The elegant simplicity of torn paper
Jan Bons: a designer’s freedomby Lex Reitsma and Paul Hefting
De Buitenkant, €24.50
There is an elegant simplicity about this combined book and DVD on the Dutch designer Jan Bons that is immensely satisfying. Not another oversized monograph, but instead a smaller than A5 bi-lingual publication where a short biography by Paul Hefting and a catalogue of poster work is bound into covers that also include a die-cut pulpboard container for a DVD with a 53-minute film by Lex Reitsma. The paper (some coated, some matt with even a gatefold) feels right. The black and white archive images are richly printed. Even before you get to the contents, you know you are in good hands.
Bons, born in 1918, is famous for his posters and stamps, mostly produced with images and typography formed from torn paper and handlettering. Much influenced by Willem Sandberg, designer and director of Amsterdam’s Stedelijk Museum, Bons’ work appears to sit outside the Dutch school of sans serif type, grids and design systems. Hefting puts Bons’s life and work firmly within Dutch history. During the German occupation Bons worked with the printer Frans Duwaer forging ID documents for the Resistance: they would use Duwaer’s factory at weekends unknown to the workforce. Duwaer was arrested and executed. Bons’s older son says in the film that afterwards Bons would ‘judge people by a simple criterion: if there were a war now, would I trust this person to ask him to offer me a safe house.’
Reitsma’s film is as powerful and intimate as the book it goes with: opening credits with the silhouetted hands of Bons tearing and cutting paper inevitably evoke the credit sequences of Saul Bass. The film then shows Bons, in his 80s, still working in his garden studio arranging elements to make posters and flyers for his younger son’s Nieuw Ensemble orchestra or driving into central Amsterdam to present his latest poster for the International Documentary Film Festival for whom he’s produced posters using variations on the same image of a movie camera for fifteen years.
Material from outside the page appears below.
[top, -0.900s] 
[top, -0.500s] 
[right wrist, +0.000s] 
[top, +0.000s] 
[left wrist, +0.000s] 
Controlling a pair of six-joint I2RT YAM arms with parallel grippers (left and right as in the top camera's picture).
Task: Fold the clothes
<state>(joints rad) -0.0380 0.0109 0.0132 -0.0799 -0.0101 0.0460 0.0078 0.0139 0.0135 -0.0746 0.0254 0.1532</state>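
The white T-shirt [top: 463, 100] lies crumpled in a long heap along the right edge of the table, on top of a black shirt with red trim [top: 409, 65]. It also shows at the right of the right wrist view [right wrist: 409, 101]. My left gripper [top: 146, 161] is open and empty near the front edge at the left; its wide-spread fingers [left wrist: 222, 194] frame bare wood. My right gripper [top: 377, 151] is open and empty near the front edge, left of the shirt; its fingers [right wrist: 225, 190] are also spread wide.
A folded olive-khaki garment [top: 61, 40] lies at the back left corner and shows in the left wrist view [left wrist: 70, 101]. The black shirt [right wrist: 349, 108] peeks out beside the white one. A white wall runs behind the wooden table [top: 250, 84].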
The beautiful thing about working with torn paper is that you don’t need a computer. For 30 years he made posters for Erik Vos’s De Appel theatre company: ‘His style is improvisational,’ says Vos, ‘a bit like our rehearsals.’ Hefting hints at Bons’s wisdom and obstinacy. And if there is a message that comes shining through this film and book, it’s that you’ve got to be really good to be able to make design look this simple.